Online theft shifts to smaller retailers
Dec 12, 2006 3:00 PM
The year-end holiday season typically brings a surge in the number of fraudulent orders received at online retailers, and thieves seem to have shifted techniques to combat tightened security practices among bigger merchants this year.
The evidence so far is anecdotal, but industry leaders say smaller online retailers and those with strong gift-certificate sales are being especially hard hit, the International Herald-Tribune reports.
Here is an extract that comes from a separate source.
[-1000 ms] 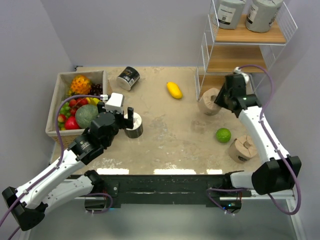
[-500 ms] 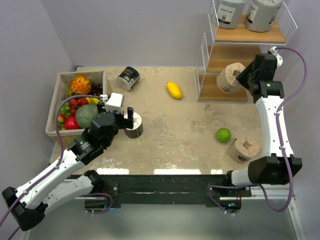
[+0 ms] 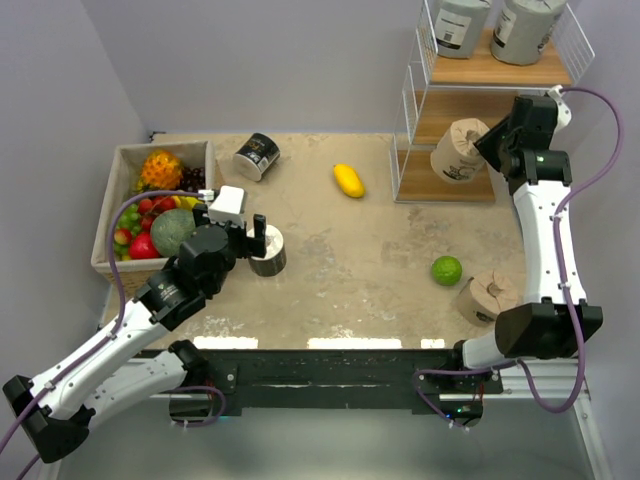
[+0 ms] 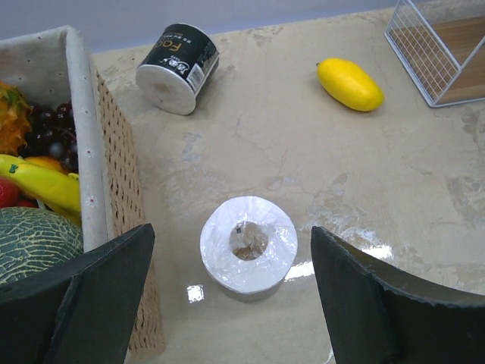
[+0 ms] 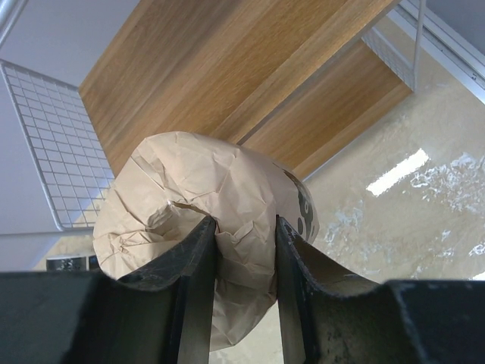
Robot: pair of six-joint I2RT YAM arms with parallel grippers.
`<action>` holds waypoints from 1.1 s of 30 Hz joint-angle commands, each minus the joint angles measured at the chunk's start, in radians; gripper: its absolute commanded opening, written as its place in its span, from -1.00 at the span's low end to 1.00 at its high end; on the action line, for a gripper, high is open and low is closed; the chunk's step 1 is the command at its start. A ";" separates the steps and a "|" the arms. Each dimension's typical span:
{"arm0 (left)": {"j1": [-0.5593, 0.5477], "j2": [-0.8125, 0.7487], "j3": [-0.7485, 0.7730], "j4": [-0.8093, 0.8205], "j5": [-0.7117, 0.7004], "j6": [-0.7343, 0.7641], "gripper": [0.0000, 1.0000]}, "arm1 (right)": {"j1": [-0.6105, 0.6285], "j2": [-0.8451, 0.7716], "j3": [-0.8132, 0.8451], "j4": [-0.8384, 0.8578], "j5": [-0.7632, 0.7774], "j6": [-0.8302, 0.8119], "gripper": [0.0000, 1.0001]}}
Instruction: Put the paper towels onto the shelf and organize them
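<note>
right pincer [image 5: 244, 227] clamped on the crumpled, gathered end of a tan paper-wrapped roll [image 5: 197, 197], its dark fingers [image 5: 198, 280] pressed into the soft folds. the roll hangs off the surface at the open front of the middle tier of the shelf [image 3: 500, 70], a rack of thin white wire and smooth, light brown wooden boards. the wrist view shows a board's underside above the roll and wire mesh to one side; whether the roll is already inside the tier cannot be told.

two grey rolls [image 3: 462, 22] [image 3: 528, 28] stand upright on the top board. a second tan roll [image 3: 487, 297] lies on the surface [image 3: 340, 260], a glossy, beige, marbled slab, just beside a round green fruit [image 3: 446, 270].

left pincer [image 4: 231, 229] spread wide, holding nothing, its fingers either side of a black roll [image 4: 248, 254] that stands on end, its white, film-covered face and cardboard core upward. another black roll [image 4: 178, 68] lies on its side, lettered label showing. a smooth, oval yellow fruit [image 4: 350, 83] rests near the shelf. a woven, fabric-lined box [image 4: 79, 136] holds mixed fruit.
</note>
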 commanded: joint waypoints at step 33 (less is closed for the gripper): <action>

"Certainly the frauds are trying to take advantage of the very busy times and the volume that fraud departments are trying to process," Tom Sullivan, chairman of the Merchant Risk Council -- a nonprofit antifraud group that represents about 100 online retailers -- tells the newspaper. "They're trying to slip more transactions through."
Fraud against online retailers usually involves credit card numbers stolen off line or in e-mail subterfuge, Sullivan says, rather than breaches of a merchant's online systems. Criminals use the stolen card data to buy goods they can easily resell or just to prove that the data are valid before reselling the data to other thieves.
According to a recent survey of 350 online merchants by CyberSource, an Internet security firm, about 1.4 percent of the average retailer's sales turn out to be fraudulent, compared with 2.9 percent in 2002. Since online sales continue to grow, the overall cost of fraud will reach $3 billion this year, CyberSource said, up from $2.1 billion in 2002.
Online merchants can suffer from illegal purchases in two ways: they must pay back credit card companies for the purchases -- which is why consumers are not charged when their cards are stolen and used; and their sales may drop if, after news about such incidents spreads, prospective shoppers lose their appetite for buying online.
Smaller merchants are being hit hard already. With frauds being thwarted by bigger online companies, more thieves are focusing on merchants that have less security expertise, according to Avivah Litan, an analyst with Gartner Research. Smaller retailers often unwittingly welcome bursts of sales for too long before recognizing that the purchases are from criminals.
As a percentage of overall sales, security is considerably more costly for smaller retailers than bigger ones, Litan says.
Bigger merchants say that while they are never fully comfortable with their fraud prevention efforts, they are improving. "Every year our fraud rates are going down," Mark Vadon, chief executive of Blue Nile, an online jeweler, tells the newspaper.
The Merchant Risk Council, of which Blue Nile is a member, recently circulated a memorandum suggesting that gift cards had become a new target for criminals, with as many as 20 percent of all gift card orders for some merchants being fraudulent.